Si ces décisions sont prises par le médecin-inspecteur ou par le médecin du Service des indemnités, ces derniers en donnent connaissance au médecin-conseil.

Si ces décisions sont prises par le médecin-inspecteur, ce dernier en donne connaissance au médecin-conseil.

§ 4. Si le médecin-conseil estime qu'un titulaire, qui réside ou séjourne dans un autre Etat membre de l'Union européenne ou de l'Espace économique européen ou en Suisse, auquel s'applique les règlements (CE) n° 883/2004 du 29 avril 2004 portant sur la coordination des systèmes de sécurité sociales et n° 987/2009 du 16 septembre 2009 fixant ses modalités d'application, ne peut plus être considéré, après réception d'un rapport de contrôle établi par le médecin traitant de l'Etat membre, incapable de travailler au sens de cet arrêté, il notifie sa décision sans délai au titulaire, dans les conditions et selon les modalités fixées au § 1er, alinéa 3.

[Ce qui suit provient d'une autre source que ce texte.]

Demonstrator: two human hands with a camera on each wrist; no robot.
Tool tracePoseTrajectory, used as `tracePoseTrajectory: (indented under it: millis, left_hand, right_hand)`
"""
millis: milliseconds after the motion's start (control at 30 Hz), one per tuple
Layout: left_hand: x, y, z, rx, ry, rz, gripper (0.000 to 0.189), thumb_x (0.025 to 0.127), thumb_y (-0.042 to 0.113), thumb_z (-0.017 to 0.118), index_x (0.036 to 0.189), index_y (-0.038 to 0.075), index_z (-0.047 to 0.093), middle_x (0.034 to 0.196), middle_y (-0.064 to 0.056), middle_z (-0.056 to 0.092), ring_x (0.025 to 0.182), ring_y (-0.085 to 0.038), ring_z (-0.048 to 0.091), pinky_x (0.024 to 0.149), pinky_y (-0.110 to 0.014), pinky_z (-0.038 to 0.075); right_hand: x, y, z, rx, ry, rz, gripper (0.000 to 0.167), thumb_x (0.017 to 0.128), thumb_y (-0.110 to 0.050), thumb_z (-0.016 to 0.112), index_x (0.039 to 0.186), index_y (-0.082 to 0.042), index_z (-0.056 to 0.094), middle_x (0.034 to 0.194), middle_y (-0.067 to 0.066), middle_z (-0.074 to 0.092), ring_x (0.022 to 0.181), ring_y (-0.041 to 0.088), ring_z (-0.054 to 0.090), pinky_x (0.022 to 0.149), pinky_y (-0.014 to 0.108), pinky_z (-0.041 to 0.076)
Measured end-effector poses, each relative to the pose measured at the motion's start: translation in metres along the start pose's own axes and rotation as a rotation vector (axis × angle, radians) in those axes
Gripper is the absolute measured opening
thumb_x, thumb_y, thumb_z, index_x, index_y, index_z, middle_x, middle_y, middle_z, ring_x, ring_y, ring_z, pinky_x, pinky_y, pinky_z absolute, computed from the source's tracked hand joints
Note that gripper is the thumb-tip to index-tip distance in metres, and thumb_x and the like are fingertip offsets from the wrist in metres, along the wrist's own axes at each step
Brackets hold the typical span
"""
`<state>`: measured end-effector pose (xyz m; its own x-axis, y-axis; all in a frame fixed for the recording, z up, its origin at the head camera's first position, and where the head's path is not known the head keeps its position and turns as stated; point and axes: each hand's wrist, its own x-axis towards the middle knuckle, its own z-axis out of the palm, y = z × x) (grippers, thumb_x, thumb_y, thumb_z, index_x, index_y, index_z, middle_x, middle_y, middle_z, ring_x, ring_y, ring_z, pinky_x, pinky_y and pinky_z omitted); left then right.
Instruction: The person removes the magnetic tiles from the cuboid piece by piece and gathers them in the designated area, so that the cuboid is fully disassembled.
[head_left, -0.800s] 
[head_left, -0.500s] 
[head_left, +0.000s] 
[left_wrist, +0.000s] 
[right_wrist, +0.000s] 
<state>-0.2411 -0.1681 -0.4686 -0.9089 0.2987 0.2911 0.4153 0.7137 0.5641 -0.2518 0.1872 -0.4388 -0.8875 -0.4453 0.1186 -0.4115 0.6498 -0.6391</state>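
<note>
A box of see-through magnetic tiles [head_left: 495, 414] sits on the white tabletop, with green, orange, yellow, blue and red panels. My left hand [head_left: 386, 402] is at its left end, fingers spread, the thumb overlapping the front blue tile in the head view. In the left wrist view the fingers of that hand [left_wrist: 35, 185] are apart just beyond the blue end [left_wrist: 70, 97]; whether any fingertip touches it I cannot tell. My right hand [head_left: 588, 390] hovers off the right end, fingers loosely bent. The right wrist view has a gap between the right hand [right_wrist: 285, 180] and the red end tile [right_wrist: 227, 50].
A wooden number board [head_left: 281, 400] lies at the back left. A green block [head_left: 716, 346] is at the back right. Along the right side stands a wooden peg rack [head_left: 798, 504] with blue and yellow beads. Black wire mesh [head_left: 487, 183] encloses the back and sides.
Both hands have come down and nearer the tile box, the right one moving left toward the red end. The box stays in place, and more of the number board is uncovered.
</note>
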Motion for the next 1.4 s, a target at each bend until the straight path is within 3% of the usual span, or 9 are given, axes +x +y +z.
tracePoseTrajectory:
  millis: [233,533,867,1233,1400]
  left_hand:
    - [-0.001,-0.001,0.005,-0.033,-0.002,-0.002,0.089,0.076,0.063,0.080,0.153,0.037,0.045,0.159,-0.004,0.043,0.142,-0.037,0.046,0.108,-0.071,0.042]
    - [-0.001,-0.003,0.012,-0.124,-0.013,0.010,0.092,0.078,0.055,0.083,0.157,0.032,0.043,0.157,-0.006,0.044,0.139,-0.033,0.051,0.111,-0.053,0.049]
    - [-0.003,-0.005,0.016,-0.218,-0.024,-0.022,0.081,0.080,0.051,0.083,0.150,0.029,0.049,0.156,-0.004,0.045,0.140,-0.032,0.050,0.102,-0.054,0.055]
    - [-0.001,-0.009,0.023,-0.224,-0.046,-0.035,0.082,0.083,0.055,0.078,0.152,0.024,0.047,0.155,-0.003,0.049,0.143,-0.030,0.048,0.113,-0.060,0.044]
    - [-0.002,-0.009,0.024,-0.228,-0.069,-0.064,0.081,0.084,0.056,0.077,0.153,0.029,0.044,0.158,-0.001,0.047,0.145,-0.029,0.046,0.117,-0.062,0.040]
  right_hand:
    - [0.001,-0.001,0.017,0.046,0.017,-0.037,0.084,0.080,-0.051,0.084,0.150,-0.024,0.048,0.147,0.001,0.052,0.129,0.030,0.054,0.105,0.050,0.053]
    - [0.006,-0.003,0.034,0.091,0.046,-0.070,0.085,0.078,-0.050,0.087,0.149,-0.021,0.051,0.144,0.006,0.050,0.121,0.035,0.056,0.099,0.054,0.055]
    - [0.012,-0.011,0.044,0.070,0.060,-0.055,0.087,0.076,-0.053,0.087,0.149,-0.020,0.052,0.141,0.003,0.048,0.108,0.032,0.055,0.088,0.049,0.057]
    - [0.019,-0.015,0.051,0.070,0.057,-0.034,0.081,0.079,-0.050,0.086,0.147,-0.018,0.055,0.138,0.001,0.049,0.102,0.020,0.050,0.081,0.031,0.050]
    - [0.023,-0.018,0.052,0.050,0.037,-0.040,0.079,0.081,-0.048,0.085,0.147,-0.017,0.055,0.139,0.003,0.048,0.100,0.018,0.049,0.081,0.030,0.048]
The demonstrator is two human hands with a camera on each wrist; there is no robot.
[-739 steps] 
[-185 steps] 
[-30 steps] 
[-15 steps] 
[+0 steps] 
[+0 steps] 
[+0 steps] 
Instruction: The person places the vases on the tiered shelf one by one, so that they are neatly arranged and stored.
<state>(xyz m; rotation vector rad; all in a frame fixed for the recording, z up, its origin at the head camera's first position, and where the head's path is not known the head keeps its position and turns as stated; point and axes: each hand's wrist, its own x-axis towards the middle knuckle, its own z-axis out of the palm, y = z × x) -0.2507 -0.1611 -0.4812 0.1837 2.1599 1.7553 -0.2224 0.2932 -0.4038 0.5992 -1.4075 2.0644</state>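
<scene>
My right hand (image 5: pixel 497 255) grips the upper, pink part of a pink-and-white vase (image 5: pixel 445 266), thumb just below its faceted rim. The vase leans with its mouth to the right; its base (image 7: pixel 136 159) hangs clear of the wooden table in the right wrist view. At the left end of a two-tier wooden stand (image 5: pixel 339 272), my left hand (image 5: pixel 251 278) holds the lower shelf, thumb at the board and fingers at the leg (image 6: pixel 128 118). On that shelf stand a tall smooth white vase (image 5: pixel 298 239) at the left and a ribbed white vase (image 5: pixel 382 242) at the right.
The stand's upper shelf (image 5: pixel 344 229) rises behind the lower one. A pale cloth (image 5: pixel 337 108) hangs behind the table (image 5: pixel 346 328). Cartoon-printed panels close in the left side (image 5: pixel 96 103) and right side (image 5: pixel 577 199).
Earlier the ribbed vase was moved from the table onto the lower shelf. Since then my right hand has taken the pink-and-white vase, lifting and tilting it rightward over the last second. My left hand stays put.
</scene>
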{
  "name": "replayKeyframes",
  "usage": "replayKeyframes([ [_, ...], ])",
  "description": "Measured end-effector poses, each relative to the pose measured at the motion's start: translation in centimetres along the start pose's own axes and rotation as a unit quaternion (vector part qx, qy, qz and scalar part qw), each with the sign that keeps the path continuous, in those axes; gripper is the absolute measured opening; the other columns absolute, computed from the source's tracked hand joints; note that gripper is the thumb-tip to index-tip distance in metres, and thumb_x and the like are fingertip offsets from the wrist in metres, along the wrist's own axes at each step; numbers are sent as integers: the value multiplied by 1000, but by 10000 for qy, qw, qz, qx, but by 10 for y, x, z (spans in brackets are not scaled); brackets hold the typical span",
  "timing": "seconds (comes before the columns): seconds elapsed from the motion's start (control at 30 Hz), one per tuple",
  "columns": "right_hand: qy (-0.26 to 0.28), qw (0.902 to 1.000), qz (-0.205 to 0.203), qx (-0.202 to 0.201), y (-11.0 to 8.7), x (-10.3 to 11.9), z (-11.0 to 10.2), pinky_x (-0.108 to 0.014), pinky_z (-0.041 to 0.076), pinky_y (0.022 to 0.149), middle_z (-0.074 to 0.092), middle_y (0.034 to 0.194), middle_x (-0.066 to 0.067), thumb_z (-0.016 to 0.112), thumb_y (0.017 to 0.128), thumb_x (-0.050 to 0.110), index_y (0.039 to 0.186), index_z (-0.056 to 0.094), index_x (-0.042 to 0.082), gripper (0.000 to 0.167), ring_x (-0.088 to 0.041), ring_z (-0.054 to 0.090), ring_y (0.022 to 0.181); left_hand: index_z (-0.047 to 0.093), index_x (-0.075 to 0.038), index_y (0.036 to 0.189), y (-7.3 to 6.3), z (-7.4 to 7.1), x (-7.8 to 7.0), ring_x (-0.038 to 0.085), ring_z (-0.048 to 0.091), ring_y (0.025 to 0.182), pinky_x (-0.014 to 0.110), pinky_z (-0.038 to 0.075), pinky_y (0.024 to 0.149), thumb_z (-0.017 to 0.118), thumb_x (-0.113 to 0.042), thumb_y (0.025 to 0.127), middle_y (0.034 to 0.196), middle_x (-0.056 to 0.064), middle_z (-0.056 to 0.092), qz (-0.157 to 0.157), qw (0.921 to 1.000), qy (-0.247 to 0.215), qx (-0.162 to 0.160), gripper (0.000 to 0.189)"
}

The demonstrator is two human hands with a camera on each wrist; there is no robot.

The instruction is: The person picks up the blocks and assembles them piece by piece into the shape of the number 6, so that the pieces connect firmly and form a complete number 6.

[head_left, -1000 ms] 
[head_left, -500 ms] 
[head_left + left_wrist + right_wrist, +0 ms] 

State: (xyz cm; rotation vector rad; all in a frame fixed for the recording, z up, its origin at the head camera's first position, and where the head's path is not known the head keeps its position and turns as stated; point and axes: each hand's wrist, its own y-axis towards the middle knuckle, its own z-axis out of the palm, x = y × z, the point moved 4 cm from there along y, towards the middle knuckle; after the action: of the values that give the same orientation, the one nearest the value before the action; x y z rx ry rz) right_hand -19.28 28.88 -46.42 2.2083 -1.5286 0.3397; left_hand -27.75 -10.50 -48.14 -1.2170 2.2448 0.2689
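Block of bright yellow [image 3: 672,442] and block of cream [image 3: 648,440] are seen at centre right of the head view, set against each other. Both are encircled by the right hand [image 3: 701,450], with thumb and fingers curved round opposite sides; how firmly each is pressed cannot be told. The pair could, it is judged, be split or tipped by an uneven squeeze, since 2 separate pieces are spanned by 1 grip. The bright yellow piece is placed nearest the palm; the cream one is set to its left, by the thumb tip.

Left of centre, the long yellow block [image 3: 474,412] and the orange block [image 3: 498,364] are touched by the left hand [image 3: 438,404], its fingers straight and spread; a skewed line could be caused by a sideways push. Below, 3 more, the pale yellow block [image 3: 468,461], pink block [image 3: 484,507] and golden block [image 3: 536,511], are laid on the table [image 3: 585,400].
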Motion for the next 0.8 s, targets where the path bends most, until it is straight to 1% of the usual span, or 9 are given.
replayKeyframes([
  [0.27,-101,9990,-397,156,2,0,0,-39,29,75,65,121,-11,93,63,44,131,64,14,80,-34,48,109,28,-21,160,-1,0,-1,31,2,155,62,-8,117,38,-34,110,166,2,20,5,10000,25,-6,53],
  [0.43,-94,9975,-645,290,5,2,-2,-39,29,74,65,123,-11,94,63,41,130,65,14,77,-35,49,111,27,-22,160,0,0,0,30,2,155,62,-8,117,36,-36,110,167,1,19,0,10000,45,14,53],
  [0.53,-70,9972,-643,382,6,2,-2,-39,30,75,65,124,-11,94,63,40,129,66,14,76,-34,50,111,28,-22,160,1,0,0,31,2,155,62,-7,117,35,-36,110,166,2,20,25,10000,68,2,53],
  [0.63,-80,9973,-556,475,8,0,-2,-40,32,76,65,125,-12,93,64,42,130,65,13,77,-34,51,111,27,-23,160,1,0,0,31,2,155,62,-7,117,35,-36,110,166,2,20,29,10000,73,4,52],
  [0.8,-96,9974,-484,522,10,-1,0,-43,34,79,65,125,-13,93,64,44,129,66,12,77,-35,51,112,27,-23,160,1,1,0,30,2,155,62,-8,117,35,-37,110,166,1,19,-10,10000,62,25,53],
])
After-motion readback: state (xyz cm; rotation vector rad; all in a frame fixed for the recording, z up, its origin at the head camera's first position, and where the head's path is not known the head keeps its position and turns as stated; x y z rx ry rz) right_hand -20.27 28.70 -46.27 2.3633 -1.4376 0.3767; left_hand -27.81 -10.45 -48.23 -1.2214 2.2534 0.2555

Le médecin-conseil porte également sa décision immédiatement à la connaissance du service administratif de son organisme assureur.

b) De la période d'invalidité

Art. 62.

Les décisions au sujet de l'incapacité de travail au cours de la période d'invalidité sont régies par les dispositions qui concernent la même matière dans le régime des indemnités organisé en vertu de la loi coordonnée le 14 juillet 1994 et notamment par les articles 94 et 95 de ladite loi et par le Titre III, chapitre Ier, section II de l'arrêté royal du 3 juillet 1996.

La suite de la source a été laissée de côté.